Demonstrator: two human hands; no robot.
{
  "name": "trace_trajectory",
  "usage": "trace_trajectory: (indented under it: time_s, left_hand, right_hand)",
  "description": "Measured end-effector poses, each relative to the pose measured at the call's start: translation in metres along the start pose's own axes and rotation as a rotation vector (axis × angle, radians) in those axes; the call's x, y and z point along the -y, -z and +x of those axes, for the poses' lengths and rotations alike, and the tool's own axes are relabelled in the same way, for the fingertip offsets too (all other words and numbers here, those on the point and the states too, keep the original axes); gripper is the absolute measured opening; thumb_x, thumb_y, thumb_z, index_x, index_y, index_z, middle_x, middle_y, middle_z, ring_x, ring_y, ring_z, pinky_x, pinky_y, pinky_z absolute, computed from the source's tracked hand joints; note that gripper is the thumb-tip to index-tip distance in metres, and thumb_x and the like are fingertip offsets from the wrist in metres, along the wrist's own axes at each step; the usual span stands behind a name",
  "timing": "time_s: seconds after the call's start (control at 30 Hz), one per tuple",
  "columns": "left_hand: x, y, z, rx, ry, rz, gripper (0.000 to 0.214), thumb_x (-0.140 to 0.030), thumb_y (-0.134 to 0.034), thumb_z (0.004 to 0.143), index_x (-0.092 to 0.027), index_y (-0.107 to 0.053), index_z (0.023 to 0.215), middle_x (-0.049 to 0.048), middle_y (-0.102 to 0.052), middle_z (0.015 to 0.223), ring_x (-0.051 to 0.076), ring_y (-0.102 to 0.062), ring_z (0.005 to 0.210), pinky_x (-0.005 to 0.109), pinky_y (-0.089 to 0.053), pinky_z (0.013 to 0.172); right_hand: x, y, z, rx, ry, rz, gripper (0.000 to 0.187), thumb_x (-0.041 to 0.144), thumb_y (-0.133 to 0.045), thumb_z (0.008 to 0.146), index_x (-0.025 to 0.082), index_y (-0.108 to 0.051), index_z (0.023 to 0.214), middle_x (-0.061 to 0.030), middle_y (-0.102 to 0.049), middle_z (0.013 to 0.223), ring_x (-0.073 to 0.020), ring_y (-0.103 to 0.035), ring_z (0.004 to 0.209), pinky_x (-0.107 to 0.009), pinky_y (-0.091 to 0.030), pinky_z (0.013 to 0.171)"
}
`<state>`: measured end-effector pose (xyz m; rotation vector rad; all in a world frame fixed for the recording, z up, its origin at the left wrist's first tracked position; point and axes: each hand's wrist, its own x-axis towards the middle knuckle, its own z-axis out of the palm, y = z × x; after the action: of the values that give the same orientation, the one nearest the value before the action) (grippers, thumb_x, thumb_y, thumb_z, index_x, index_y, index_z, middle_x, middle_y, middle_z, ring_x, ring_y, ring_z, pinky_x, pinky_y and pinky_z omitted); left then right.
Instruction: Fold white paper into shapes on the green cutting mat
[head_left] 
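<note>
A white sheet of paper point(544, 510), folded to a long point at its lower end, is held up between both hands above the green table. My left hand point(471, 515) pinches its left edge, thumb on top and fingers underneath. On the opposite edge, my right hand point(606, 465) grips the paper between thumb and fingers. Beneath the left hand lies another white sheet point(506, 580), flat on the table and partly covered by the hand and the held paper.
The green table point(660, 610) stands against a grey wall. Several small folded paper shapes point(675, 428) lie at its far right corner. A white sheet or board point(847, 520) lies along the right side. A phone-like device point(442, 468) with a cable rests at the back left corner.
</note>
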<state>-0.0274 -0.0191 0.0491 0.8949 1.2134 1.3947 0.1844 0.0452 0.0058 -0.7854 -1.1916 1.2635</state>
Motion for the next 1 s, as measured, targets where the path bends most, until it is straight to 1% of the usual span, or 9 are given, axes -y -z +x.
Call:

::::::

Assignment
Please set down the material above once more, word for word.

Response
Demonstrator: two human hands; no robot.
{
  "name": "trace_trajectory",
  "usage": "trace_trajectory: (indented under it: time_s, left_hand, right_hand)",
  "description": "Measured end-effector poses, each relative to the pose measured at the call's start: translation in metres along the start pose's own axes and rotation as a rotation vector (axis × angle, radians) in those axes; the call's x, y and z point along the -y, -z and +x of those axes, for the poses' lengths and rotations alike, and the tool's own axes are relabelled in the same way, for the fingertip offsets too (all other words and numbers here, those on the point and the states too, keep the original axes); gripper is the absolute measured opening; thumb_x, thumb_y, thumb_z, index_x, index_y, index_z, middle_x, middle_y, middle_z, ring_x, ring_y, ring_z, pinky_x, pinky_y, pinky_z absolute, computed from the source's tracked hand joints; note that gripper is the thumb-tip to index-tip distance in metres, and thumb_x and the like are fingertip offsets from the wrist in metres, along the wrist's own axes at each step; the usual span stands behind a name",
  "timing": "time_s: seconds after the call's start (control at 30 Hz), one per tuple",
  "columns": "left_hand: x, y, z, rx, ry, rz, gripper (0.000 to 0.214), thumb_x (-0.140 to 0.030), thumb_y (-0.134 to 0.034), thumb_z (0.004 to 0.143), index_x (-0.092 to 0.027), index_y (-0.107 to 0.053), index_z (0.023 to 0.215), middle_x (-0.049 to 0.048), middle_y (-0.102 to 0.052), middle_z (0.015 to 0.223), ring_x (-0.051 to 0.076), ring_y (-0.102 to 0.062), ring_z (0.005 to 0.210), pinky_x (-0.005 to 0.109), pinky_y (-0.089 to 0.053), pinky_z (0.013 to 0.172); right_hand: x, y, z, rx, ry, rz, gripper (0.000 to 0.187), thumb_x (-0.041 to 0.144), thumb_y (-0.133 to 0.045), thumb_z (0.008 to 0.146), index_x (-0.025 to 0.082), index_y (-0.108 to 0.051), index_z (0.023 to 0.214), middle_x (-0.061 to 0.030), middle_y (-0.102 to 0.049), middle_z (0.013 to 0.223), ring_x (-0.073 to 0.020), ring_y (-0.103 to 0.035), ring_z (0.004 to 0.209), pinky_x (-0.107 to 0.009), pinky_y (-0.091 to 0.030), pinky_z (0.013 to 0.171)"
}
`<state>`: measured end-effector pose (xyz m; rotation vector rad; all in a world frame fixed for the recording, z up, its origin at the left wrist's first tracked position; point and axes: each hand's wrist, its own x-axis towards the middle knuckle, its own z-axis out of the palm, y = z × x; after the action: of the values that give the same orientation, the one nearest the value before the action) (grippers, thumb_x, thumb_y, thumb_z, index_x, index_y, index_z, middle_x, middle_y, middle_z, ring_x, ring_y, ring_z, pinky_x, pinky_y and pinky_z omitted); left then right.
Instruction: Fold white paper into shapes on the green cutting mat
[head_left] 
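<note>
A white sheet of paper point(544, 510), folded to a long point at its lower end, is held up between both hands above the green table. My left hand point(471, 515) pinches its left edge, thumb on top and fingers underneath. On the opposite edge, my right hand point(606, 465) grips the paper between thumb and fingers. Beneath the left hand lies another white sheet point(506, 580), flat on the table and partly covered by the hand and the held paper.
The green table point(660, 610) stands against a grey wall. Several small folded paper shapes point(675, 428) lie at its far right corner. A white sheet or board point(847, 520) lies along the right side. A phone-like device point(442, 468) with a cable rests at the back left corner.
</note>
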<state>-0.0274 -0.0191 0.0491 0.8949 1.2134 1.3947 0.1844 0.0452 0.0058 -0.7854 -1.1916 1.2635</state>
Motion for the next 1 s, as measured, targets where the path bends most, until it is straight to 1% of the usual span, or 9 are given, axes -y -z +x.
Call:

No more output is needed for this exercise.